For example, to calculate a maximum, the following routine just iterates over @_ directly:

sub max {
    my $max = shift(@_);
    foreach $foo (@_) {
        $max = $foo if $max < $foo;
    }
    return $max;
}
$bestday = max($mon,$tue,$wed,$thu,$fri);

Here's a routine that ignores its parameters entirely, since it wants to keep a global lookahead variable:

# Get a line, combining continuation lines that start with whitespace
sub get_line {
    my $thisline = $LOOKAHEAD;
    LINE: while ($LOOKAHEAD = <STDIN>) {
        if ($LOOKAHEAD =~ /^[ \t]/) {
            $thisline .= $LOOKAHEAD;
        }
        else {
            last LINE;
        }
    }
    $thisline;
}
$LOOKAHEAD = <STDIN>;       # get first line
while ($_ = get_line()) {
    ...
}

Use list assignment to a private list to name your formal arguments:

sub maybeset {
    my($key, $value) = @_;
    $Foo{$key} = $value unless $Foo{$key};
}

This also has the effect of turning call-by-reference into call-by-value (to borrow some fancy terms from computer science), since the assignment copies the values.
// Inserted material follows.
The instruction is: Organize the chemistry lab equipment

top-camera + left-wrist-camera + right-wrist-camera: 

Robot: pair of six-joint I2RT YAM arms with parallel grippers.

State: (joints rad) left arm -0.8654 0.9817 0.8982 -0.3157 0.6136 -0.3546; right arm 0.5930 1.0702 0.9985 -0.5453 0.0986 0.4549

Here's an example of not naming your formal arguments, so that you can modify your actual arguments:

upcase_in($v1, $v2);  # this changes $v1 and $v2
sub upcase_in {
    for (@_) { tr/a-z/A-Z/ } 
}

You aren't allowed to modify constants in this way, of course. If an argument were actually a literal and you tried to change it, you'd take an exception (presumably fatal, possibly career-threatening). For example, this won't work:

upcase_in("frederick");

It would be much safer if the upcase_in( ) function were written to return a copy of its parameters instead of changing them in place:

($v3, $v4) = upcase($v1, $v2);
sub upcase {
    my @parms = @_;
    for (@parms) { tr/a-z/A-Z/ } 
    # wantarray checks whether we were called in list context
    return wantarray ? @parms : $parms[0];
}

Notice how this (unprototyped) function doesn't care whether it was passed real scalars or arrays. Perl will see everything as one big, long, flat @_ parameter list. This is one of the ways where Perl's simple argument-passing style shines. The upcase function will work perfectly well without changing the upcase definition even if we feed it things like this:

@newlist   = upcase(@list1, @list2);
@newlist   = upcase( split /:/, $var );

Do not, however, be tempted to do this:

(@a, @b)   = upcase(@list1, @list2);   # WRONG

Why not? Because, like the flat incoming parameter list, the return list is also flat. So all you have managed to do here is store everything in @a and make @b an empty list. See the later section on "Passing References" for alternatives.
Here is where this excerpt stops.